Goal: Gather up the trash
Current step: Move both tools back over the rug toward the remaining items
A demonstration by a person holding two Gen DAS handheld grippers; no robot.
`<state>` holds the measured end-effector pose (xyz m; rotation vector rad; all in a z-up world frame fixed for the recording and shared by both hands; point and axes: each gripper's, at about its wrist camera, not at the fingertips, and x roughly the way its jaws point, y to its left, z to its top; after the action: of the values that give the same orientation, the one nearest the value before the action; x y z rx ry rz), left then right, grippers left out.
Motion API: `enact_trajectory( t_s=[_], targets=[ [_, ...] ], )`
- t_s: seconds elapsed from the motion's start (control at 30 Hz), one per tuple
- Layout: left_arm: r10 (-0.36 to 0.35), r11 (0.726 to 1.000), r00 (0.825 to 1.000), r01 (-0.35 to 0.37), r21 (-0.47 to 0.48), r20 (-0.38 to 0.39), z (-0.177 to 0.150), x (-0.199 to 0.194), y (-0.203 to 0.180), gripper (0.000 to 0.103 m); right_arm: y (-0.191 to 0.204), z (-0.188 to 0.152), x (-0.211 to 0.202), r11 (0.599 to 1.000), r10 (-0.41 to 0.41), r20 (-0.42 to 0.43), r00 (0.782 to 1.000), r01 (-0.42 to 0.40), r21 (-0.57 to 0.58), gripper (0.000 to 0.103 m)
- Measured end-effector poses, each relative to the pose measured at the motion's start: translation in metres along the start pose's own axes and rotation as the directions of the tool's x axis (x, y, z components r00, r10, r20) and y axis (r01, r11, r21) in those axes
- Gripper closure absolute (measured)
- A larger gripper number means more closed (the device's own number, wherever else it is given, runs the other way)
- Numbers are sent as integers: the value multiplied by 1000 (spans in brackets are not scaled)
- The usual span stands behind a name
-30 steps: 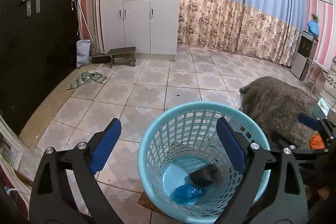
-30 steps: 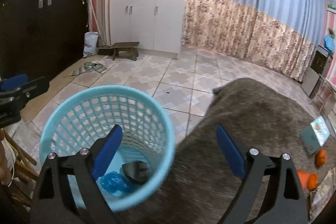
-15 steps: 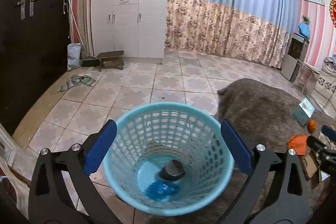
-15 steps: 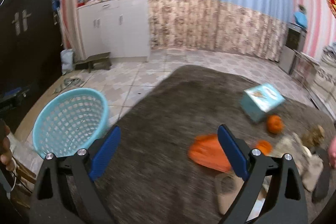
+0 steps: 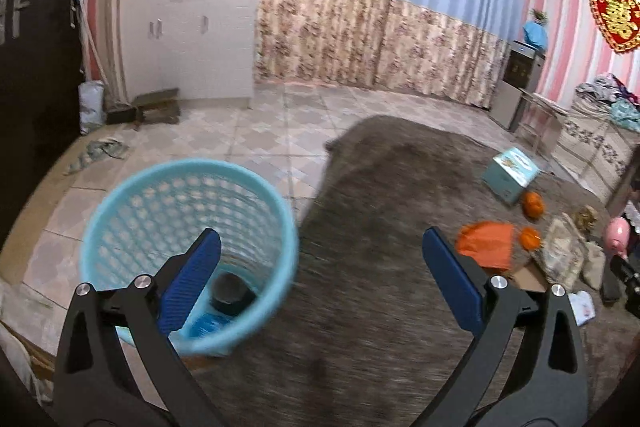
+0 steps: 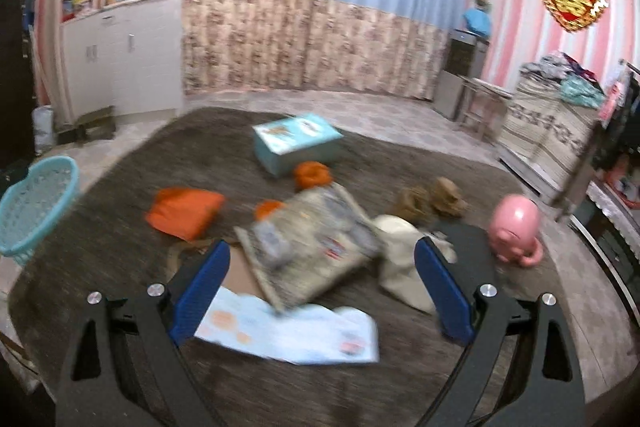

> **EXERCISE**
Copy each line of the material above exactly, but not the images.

> **TASK SOLUTION**
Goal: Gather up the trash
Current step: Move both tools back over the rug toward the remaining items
A demonstration by a person holding two Gen DAS handheld grippers; no robot.
`<state>` holds the measured end-effector pose (xyz m; rotation vector rad; all in a z-up world frame fixed for the recording and shared by both hands; point and axes: each gripper's, at about its wrist camera, not at the fingertips, and x roughly the way its jaws point, y to its left, z to its top; after the action: of the values that give the same orientation, the one nearest the value before the action; x y z rx ry rz), left then right, grippers left out.
Motion API: `enact_trajectory( t_s=[_], targets=[ [_, ...] ], )`
- t_s: seconds elapsed from the motion's start (control at 30 Hz), one per tuple
- Layout: left_arm: r10 (-0.36 to 0.35), r11 (0.726 to 1.000), r00 (0.825 to 1.000), r01 (-0.35 to 0.37), r21 (-0.47 to 0.48), r20 (-0.38 to 0.39), z (-0.177 to 0.150), x (-0.199 to 0.194), y (-0.203 to 0.180), gripper (0.000 to 0.103 m); right_arm: y (-0.191 to 0.204), z (-0.188 to 0.152), x (-0.211 to 0.202), r11 (0.599 to 1.000), r10 (-0.41 to 0.41), r20 (-0.42 to 0.43), r00 (0.782 to 1.000), r01 (-0.42 to 0.40), r21 (-0.57 to 0.58), gripper (0.000 to 0.103 m)
- Measured end-effector poses, each relative to the pose measured at the motion's start: translation in metres along the start pose's own axes and rotation as the directions of the tool's x axis (x, y, z components r00, r10, r20) and y axis (r01, r11, r21) in those axes
- Gripper closure absolute (measured)
- A larger gripper number means more closed (the device's own number, wherever else it is given, runs the other way)
- Numbers are sent as integers: the value multiplied by 1000 (spans in brackets are not scaled)
- The usual span stands behind a name
-30 steps: 
-30 steps: 
-15 steps: 
-15 steps: 
+0 steps: 
+0 steps: 

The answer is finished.